[WORK REQUEST] Whenever a line of the entries below holds the string "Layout", copy that line and return it.

•••••

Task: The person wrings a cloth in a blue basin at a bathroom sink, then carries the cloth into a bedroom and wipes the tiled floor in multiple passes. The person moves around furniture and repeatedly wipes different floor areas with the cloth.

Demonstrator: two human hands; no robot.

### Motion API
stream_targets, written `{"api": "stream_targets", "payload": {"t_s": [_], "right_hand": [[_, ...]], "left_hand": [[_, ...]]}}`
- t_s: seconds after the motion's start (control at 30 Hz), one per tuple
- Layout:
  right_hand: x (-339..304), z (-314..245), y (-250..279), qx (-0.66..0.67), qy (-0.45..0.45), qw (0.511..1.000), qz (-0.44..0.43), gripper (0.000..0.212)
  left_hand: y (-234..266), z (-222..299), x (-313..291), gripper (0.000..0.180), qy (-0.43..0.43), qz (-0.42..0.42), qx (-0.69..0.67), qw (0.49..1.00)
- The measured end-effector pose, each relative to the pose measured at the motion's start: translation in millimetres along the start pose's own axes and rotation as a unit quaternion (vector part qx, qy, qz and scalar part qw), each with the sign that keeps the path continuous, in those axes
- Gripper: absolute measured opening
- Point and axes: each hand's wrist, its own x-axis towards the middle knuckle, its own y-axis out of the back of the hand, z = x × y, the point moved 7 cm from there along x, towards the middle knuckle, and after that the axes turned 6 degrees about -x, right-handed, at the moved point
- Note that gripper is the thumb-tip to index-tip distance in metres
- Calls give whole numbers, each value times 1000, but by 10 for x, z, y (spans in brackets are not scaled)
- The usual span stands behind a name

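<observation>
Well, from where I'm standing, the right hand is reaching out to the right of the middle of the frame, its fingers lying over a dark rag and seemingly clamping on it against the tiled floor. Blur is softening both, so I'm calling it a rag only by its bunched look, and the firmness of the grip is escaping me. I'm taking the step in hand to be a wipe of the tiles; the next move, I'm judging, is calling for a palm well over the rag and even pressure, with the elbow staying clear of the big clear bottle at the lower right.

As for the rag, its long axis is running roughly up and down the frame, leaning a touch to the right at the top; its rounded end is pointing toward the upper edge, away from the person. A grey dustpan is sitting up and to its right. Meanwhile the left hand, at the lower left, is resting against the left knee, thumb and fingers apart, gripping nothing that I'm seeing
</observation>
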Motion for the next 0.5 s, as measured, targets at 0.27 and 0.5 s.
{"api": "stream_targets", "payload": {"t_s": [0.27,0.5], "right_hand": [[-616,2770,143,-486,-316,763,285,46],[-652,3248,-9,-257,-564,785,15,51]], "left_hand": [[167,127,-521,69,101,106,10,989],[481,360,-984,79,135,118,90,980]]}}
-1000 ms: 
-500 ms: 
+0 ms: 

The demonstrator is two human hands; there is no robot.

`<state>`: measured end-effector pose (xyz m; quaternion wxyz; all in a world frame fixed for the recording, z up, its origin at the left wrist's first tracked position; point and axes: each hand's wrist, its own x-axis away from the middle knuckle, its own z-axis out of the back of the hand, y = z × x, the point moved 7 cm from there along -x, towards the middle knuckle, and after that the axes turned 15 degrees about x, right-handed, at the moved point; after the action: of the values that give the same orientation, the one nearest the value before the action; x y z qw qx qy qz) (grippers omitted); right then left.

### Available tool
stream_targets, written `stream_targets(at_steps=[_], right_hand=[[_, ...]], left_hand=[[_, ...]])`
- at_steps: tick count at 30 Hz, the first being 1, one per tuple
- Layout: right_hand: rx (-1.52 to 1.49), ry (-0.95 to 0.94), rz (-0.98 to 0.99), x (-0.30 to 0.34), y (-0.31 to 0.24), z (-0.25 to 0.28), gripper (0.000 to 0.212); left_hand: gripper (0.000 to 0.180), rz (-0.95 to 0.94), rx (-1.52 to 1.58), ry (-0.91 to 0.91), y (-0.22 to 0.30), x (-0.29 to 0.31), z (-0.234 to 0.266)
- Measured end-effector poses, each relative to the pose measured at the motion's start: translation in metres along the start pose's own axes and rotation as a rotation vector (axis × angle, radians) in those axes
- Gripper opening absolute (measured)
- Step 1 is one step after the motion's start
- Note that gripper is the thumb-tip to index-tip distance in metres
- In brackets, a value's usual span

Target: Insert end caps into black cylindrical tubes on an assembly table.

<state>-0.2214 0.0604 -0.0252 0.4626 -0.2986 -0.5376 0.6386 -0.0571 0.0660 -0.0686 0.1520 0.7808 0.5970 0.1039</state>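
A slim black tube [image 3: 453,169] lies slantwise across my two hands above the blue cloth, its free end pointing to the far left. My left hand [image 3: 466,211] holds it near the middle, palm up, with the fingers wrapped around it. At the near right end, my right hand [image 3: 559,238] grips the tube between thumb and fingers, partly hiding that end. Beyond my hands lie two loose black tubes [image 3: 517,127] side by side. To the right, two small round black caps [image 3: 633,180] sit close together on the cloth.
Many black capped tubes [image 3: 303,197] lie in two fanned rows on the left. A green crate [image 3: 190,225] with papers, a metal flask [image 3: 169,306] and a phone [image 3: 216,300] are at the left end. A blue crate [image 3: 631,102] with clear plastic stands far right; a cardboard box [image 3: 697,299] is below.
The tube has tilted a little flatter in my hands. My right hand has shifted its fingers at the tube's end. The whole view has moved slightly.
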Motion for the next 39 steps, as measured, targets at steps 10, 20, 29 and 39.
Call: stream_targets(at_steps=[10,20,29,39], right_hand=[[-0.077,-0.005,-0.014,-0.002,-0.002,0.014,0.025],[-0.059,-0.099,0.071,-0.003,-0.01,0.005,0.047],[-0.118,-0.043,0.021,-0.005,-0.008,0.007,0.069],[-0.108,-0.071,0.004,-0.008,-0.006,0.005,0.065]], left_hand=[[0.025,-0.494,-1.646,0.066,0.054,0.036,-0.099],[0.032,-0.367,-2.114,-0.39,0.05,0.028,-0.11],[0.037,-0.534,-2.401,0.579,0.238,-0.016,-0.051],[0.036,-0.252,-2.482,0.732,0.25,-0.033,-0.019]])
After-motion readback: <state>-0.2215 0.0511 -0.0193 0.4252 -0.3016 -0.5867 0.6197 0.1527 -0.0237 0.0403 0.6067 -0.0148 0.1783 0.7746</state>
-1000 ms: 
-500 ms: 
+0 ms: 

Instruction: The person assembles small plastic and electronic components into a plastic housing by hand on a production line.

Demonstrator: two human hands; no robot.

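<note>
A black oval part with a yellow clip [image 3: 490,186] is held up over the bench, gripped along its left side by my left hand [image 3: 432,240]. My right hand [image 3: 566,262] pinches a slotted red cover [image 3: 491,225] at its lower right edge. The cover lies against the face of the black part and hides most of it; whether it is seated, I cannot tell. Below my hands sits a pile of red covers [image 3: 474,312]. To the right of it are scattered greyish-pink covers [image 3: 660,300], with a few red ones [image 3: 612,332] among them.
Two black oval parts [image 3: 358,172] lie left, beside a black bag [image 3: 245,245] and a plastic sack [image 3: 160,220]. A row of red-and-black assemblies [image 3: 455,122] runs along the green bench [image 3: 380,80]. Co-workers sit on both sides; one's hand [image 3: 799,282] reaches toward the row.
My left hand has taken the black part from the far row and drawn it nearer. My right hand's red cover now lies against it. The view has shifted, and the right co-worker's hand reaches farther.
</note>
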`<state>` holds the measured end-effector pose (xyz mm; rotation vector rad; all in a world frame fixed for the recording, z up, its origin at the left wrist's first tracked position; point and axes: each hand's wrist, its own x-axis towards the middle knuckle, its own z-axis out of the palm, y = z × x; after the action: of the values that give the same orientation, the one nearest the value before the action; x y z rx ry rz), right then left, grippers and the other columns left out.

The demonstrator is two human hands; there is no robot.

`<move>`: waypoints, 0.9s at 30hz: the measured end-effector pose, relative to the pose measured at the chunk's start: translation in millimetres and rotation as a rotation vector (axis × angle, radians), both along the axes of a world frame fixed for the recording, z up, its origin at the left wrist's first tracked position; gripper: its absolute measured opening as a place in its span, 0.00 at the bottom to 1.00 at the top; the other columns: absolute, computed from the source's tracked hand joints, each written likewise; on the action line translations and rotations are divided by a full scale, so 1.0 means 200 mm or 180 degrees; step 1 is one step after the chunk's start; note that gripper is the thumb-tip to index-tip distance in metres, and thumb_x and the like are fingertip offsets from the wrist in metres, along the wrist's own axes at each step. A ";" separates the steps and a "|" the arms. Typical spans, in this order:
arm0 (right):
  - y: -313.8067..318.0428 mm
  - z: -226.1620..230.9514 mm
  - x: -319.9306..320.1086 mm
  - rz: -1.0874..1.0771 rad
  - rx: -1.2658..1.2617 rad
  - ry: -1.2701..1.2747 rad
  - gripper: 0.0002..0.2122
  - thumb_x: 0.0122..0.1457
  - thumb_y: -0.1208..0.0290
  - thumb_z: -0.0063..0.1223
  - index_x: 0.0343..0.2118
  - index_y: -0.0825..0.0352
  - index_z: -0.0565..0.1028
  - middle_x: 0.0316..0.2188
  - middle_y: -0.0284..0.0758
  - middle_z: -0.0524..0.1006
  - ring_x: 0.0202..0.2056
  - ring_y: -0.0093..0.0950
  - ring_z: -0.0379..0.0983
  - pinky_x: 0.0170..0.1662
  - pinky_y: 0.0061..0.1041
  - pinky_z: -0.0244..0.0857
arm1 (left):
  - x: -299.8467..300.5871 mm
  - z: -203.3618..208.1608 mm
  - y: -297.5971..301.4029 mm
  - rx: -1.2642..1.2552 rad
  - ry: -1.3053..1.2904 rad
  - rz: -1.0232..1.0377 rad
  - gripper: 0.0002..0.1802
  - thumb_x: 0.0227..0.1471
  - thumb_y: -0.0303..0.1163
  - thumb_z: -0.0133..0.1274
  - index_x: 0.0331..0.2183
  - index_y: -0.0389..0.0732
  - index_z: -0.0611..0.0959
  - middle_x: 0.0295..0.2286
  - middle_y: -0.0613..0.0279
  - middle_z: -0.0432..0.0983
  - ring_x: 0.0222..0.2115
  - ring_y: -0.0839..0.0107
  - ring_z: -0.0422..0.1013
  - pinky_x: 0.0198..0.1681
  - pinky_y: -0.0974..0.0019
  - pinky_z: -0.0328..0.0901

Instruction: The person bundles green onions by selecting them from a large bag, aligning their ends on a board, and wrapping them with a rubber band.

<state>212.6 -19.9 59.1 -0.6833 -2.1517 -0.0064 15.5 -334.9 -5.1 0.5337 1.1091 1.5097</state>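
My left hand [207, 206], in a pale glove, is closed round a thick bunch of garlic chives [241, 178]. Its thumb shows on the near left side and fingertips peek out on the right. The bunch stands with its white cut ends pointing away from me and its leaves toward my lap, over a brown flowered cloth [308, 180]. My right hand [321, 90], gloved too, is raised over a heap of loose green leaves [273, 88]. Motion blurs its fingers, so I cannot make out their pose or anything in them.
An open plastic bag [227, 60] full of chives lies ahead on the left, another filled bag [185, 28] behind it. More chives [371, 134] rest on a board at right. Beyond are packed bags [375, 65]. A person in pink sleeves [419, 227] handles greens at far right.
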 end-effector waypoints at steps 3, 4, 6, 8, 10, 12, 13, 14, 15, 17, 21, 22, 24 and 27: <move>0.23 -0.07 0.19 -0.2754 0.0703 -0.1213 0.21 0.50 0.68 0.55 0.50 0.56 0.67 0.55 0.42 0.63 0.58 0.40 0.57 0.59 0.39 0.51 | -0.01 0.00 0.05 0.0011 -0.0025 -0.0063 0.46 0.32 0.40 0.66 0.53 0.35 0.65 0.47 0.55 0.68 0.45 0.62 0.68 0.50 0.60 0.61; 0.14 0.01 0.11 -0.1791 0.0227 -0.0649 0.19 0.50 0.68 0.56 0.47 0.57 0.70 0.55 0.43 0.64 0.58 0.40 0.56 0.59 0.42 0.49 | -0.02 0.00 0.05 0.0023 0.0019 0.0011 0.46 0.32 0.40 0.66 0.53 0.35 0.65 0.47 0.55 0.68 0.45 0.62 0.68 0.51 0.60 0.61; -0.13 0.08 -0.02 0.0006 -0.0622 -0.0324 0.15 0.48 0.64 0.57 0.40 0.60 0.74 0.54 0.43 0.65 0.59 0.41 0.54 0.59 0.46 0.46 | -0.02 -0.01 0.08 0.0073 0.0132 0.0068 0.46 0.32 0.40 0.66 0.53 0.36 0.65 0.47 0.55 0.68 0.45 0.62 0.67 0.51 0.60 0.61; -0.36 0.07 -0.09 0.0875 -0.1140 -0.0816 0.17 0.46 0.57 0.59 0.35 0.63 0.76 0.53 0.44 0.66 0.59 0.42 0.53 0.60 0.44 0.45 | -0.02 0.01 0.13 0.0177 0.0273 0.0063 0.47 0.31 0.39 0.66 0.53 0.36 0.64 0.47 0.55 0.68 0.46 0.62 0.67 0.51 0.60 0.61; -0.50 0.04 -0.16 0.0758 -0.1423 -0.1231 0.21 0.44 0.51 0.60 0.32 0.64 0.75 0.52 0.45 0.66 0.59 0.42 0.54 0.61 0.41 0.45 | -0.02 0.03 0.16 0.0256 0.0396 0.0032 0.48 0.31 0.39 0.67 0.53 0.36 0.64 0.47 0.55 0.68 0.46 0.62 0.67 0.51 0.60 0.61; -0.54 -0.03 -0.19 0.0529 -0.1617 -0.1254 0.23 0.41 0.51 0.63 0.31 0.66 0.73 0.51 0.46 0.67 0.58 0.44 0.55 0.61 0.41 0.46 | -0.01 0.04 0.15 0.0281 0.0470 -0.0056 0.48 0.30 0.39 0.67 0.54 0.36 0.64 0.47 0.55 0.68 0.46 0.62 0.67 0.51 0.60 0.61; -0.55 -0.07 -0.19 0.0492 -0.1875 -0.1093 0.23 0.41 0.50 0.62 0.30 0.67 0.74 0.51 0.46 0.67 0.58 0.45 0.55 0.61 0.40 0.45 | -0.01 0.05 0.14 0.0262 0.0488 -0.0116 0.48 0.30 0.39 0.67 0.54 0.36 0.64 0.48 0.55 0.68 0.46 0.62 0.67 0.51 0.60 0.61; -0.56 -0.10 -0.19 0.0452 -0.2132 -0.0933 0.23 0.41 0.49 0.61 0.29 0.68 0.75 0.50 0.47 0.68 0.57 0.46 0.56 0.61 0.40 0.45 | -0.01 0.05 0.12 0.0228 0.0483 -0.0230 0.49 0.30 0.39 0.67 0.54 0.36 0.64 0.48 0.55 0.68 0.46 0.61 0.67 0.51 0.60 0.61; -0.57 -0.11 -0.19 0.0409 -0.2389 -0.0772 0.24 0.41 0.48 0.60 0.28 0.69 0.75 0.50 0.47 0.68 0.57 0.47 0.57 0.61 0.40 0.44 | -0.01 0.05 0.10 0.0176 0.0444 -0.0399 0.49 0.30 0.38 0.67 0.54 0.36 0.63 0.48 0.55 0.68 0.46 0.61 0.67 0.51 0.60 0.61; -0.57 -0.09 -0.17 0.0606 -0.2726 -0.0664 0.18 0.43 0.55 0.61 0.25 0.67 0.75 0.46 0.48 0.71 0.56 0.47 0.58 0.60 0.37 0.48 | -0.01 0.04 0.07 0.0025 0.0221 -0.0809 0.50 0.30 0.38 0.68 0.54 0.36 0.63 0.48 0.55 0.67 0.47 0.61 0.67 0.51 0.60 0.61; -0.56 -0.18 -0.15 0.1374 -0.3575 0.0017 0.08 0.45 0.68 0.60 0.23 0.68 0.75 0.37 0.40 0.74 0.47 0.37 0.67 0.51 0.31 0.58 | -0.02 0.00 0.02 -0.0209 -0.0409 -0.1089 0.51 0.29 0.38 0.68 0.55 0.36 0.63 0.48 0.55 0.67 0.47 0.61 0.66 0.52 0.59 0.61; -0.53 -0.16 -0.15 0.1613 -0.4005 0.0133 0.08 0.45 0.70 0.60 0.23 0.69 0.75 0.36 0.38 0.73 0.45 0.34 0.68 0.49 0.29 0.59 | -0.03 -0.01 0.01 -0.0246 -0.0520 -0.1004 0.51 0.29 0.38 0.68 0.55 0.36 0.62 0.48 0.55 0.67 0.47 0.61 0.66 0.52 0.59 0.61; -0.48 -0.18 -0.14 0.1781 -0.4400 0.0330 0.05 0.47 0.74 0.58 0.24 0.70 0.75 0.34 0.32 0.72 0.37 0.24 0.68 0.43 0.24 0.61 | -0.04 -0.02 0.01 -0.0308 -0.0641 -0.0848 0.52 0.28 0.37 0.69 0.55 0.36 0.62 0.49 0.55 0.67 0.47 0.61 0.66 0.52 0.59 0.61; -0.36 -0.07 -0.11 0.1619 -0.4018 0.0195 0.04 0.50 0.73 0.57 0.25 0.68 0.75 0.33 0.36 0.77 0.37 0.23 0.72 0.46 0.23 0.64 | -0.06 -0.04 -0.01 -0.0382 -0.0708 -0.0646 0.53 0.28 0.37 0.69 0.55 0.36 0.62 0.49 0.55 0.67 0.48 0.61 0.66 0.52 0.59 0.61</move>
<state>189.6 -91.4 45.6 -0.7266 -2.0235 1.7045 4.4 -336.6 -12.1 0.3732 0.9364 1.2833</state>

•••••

[REPLY TO THE TASK]
- Layout:
- Layout: right_hand: rx (-1.52 to 1.49), ry (-0.95 to 0.94), rz (-0.98 to 0.99), x (-0.30 to 0.34), y (-0.31 to 0.24), z (-0.25 to 0.28), gripper (0.000 to 0.212); left_hand: gripper (0.000 to 0.180), rz (-0.95 to 0.94), rx (-1.52 to 1.58), ry (-0.91 to 0.91), y (-0.22 to 0.30), x (-0.29 to 0.31), z (-0.234 to 0.266)

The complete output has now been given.